Instructions for the task ▸
In the data below, one line contains "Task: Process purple" and a later one contains "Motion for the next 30". Print both, with every line between them, exactly and alone.

──────── Dataset records

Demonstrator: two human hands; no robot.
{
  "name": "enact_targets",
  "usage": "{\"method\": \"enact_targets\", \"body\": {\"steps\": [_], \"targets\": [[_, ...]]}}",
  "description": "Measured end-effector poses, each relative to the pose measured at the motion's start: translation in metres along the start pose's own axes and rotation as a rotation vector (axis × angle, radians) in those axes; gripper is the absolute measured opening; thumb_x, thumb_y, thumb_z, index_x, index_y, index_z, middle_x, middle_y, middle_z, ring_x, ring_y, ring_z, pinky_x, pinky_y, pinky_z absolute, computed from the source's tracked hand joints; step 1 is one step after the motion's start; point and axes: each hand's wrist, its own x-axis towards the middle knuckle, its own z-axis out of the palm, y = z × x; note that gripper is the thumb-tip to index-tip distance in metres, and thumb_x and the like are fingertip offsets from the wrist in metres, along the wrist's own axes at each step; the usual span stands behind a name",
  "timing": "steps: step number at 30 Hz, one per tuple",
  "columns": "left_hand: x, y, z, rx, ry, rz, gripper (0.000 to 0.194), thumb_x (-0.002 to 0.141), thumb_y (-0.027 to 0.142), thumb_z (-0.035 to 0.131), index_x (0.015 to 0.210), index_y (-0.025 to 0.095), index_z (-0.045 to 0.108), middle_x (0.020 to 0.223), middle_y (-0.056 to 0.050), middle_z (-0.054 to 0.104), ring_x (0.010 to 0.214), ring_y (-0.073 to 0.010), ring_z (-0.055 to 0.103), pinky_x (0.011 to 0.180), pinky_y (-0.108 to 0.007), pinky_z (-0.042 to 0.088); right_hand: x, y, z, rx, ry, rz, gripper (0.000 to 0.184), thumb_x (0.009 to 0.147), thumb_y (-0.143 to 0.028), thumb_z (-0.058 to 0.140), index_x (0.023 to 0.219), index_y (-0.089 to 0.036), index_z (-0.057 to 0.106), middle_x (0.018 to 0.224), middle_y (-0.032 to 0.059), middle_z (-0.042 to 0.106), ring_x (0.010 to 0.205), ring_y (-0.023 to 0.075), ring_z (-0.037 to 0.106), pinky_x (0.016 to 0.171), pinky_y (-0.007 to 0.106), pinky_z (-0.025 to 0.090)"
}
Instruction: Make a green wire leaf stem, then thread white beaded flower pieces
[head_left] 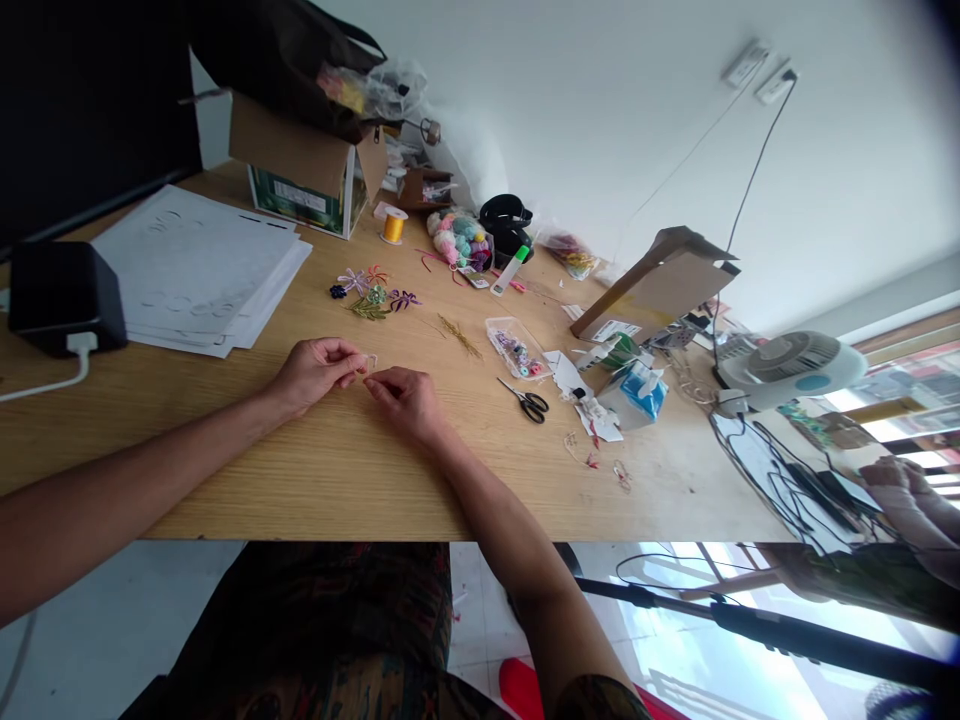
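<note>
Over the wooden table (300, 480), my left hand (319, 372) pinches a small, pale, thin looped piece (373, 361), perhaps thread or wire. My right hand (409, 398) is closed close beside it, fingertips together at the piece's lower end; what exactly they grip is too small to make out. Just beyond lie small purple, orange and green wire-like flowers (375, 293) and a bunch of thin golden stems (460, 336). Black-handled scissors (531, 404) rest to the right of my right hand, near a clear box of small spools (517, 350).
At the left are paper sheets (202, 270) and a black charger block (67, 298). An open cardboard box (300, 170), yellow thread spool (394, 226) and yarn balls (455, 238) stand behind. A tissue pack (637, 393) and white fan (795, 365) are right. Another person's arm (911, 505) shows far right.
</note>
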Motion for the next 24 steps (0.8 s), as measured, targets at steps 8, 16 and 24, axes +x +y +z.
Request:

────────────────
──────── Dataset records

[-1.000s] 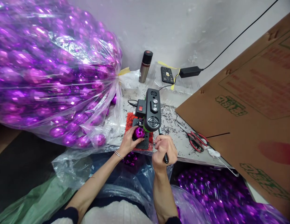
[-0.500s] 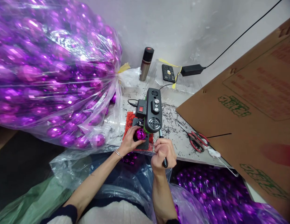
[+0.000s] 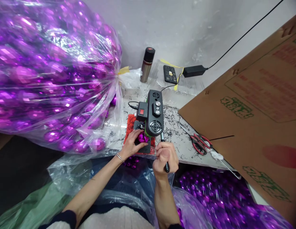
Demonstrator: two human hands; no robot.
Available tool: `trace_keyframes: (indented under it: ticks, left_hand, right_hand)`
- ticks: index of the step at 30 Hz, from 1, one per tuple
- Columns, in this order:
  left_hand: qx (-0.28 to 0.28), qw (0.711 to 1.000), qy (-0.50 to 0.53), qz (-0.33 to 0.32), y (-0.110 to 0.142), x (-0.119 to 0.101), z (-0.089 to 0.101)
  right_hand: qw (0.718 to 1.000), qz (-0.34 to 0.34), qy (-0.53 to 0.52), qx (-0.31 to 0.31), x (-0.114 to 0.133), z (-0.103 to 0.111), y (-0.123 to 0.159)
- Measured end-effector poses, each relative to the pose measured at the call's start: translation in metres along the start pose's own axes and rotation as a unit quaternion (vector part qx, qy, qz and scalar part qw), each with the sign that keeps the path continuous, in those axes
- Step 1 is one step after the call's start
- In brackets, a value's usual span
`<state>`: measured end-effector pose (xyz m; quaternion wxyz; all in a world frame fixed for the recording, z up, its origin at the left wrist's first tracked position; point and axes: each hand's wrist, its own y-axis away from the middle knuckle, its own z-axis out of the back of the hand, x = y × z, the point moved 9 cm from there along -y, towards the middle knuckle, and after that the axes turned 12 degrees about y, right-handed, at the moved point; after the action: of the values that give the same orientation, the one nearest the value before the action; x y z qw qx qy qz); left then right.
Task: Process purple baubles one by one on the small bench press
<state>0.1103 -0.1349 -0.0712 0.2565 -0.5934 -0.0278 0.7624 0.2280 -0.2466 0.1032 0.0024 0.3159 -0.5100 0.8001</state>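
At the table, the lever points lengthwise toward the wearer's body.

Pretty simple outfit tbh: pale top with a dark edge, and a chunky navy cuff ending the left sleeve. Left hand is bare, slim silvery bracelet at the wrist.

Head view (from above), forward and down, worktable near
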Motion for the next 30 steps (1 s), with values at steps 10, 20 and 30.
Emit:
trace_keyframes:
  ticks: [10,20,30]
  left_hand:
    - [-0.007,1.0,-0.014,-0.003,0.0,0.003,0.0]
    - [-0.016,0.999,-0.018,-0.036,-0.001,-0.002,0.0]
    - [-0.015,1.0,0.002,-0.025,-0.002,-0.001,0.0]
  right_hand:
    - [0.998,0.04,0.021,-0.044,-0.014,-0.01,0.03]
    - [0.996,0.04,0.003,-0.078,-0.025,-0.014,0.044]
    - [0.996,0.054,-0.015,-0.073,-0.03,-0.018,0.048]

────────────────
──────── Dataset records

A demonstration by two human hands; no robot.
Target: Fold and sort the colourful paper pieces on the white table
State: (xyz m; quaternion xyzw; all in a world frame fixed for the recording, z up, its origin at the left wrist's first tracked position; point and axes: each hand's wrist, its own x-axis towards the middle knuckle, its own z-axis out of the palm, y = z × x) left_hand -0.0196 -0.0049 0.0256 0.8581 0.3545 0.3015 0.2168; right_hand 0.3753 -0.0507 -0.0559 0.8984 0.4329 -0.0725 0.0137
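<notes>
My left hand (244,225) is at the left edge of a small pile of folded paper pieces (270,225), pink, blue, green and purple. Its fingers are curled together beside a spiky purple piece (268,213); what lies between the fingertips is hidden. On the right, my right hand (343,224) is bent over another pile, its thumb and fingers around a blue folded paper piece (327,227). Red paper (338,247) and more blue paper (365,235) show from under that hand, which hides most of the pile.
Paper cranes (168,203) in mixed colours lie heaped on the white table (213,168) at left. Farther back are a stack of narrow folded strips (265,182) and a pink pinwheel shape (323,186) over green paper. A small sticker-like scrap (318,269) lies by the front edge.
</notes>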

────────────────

Answer to the exercise ▸
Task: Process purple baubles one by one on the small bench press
<state>0.1103 -0.1349 -0.0712 0.2565 -0.5934 -0.0278 0.7624 0.2280 -0.2466 0.1032 0.0024 0.3159 -0.5100 0.8001</state>
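At the table, the lever points lengthwise toward the wearer's body.

Pretty simple outfit tbh: pale top with a dark edge, and a chunky navy cuff ending the left sleeve. Left hand is bare, slim silvery bracelet at the wrist.

Head view (from above), forward and down, worktable near
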Motion for the next 30 steps (1 s), with values at steps 10, 20 and 30.

The full answer has been given.